Playing on both sides of the field – reaching out to the media or a company’s clients as a PR pro and covering the news here and on other news oriented websites – gives me a nice perspective on how things work and the importance of carefully using a name when approaching someone.
Herman Friedman, an entrepreneur noted, “Why would anyone think contact of any sort without a personal approach can work? Imagine someone saying hey, you and thinking it would work? Laziness wont work – naming names will.”
Every PR pro calling, tweeting or emailing a journalist or a blogger should drop the “Hi there” approach, yesterday! Names of journalists and bloggers are publicly available.

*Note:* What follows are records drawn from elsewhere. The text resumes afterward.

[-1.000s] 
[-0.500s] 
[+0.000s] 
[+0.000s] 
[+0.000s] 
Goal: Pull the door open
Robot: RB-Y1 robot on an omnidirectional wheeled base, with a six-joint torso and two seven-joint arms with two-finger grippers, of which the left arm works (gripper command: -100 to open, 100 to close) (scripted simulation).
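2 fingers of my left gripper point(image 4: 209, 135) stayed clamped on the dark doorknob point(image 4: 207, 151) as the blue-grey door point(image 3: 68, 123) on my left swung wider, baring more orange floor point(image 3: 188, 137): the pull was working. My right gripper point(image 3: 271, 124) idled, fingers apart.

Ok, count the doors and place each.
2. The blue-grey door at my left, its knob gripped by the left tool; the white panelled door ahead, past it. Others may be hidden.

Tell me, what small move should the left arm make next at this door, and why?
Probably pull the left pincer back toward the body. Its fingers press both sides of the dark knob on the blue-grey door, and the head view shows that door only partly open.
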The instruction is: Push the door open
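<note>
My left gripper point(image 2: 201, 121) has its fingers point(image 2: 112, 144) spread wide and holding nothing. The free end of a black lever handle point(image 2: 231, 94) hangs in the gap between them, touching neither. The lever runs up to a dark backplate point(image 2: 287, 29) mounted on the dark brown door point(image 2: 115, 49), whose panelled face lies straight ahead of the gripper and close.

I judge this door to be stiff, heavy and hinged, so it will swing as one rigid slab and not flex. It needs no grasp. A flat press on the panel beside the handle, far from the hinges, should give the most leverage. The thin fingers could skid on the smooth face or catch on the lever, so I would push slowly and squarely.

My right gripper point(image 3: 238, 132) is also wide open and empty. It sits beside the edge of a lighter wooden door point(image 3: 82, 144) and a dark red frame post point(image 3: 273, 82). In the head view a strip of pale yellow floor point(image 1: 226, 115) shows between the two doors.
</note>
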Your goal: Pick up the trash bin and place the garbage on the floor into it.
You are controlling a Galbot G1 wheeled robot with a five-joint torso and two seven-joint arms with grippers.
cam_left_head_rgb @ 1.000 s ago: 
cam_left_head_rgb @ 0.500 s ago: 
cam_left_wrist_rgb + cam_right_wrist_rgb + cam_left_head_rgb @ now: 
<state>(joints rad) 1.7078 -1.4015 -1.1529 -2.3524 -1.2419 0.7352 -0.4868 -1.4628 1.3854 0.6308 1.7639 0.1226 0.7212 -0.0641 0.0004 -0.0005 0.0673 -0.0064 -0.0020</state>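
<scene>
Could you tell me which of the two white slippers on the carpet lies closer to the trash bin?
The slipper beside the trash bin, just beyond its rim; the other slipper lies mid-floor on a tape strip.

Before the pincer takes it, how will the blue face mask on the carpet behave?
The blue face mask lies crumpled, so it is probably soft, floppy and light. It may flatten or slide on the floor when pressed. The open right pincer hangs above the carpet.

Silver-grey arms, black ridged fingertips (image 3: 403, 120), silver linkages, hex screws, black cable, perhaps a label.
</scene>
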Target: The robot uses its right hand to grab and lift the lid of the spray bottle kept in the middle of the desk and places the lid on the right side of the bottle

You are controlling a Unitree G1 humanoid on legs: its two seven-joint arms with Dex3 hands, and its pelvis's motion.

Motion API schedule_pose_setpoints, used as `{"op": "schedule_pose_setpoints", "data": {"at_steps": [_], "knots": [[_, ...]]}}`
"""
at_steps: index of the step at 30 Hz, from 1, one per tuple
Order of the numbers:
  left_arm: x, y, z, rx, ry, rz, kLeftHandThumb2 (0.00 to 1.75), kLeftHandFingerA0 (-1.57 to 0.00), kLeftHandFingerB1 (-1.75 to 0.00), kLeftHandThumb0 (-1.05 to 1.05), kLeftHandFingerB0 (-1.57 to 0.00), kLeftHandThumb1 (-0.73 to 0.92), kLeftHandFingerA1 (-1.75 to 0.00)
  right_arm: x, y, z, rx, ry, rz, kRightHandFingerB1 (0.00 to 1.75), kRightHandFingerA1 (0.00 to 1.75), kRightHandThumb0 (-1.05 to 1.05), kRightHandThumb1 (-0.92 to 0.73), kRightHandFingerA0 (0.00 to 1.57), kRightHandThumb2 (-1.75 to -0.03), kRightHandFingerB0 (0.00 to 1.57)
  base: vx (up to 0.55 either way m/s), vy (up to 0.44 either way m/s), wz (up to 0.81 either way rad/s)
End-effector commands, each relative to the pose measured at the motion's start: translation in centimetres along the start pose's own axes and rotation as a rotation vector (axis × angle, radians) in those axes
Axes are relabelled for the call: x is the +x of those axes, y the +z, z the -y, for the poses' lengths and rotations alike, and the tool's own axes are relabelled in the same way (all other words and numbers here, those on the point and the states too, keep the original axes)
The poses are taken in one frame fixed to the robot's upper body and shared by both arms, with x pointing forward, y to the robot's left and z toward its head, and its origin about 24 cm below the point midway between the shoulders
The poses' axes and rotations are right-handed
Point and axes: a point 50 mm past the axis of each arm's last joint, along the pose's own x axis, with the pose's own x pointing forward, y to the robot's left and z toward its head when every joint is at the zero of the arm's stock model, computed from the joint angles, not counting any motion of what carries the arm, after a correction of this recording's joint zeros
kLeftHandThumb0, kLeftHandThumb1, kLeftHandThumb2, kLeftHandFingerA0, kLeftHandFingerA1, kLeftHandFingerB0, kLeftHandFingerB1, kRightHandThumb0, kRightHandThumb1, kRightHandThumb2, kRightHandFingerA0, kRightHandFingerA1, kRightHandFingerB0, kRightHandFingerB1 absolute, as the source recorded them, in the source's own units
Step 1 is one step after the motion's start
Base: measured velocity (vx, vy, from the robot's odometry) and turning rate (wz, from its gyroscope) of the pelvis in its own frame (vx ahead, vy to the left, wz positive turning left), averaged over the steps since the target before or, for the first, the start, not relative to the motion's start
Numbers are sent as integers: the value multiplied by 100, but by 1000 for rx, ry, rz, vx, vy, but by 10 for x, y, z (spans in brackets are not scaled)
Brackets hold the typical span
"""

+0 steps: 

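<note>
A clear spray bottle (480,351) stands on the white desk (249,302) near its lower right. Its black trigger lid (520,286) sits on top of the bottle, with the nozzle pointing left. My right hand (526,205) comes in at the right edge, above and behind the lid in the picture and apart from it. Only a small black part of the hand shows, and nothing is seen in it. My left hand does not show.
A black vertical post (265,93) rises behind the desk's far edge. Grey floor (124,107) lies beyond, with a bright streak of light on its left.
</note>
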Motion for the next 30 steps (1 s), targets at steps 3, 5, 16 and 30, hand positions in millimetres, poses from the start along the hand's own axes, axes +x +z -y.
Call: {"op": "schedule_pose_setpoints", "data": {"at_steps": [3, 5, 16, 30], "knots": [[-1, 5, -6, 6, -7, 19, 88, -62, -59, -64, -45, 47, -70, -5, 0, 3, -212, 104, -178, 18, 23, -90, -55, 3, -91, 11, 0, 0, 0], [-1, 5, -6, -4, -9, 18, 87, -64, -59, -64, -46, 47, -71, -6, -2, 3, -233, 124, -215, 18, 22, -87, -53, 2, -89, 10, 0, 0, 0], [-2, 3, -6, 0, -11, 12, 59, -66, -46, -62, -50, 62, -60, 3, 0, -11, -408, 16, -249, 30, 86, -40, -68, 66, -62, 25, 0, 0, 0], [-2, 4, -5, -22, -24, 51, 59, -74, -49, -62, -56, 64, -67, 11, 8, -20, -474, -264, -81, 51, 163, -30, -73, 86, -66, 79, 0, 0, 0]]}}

Even if you only have a generic email address, you still should know who you want to reach! Use their name and show them they are more than an email address harvested for a huge list that you’ve blasted your pitch to.
Even when you use their names, it might still be a generic email, but at least show the tiniest interest into finding out who you’re addressing and taking the five minutes needed to get your email client to import names from an .xls file!
Don’t have a name? Use the nickname available! It’s still better than the impersonal “Hi there”. And let us all join hands and face it: it’s not hard to find out the name of the person you’re contacting! It usually just takes loading up a website and checking one or two pages (under five minutes on average).
If you just don’t know how to approach bloggers and journalists, please don’t worry! After reading this article, run a few searches and you’ll find tons of material written by bloggers who get impersonal emails and tweets on a daily basis, by journalists who have learned to ignore most messages from lazy PRs, by PR pros who share their knowledge with others. All you have to do is put in a little extra effort to transform yourself into a human and leave behind the spamming bot you’ve become!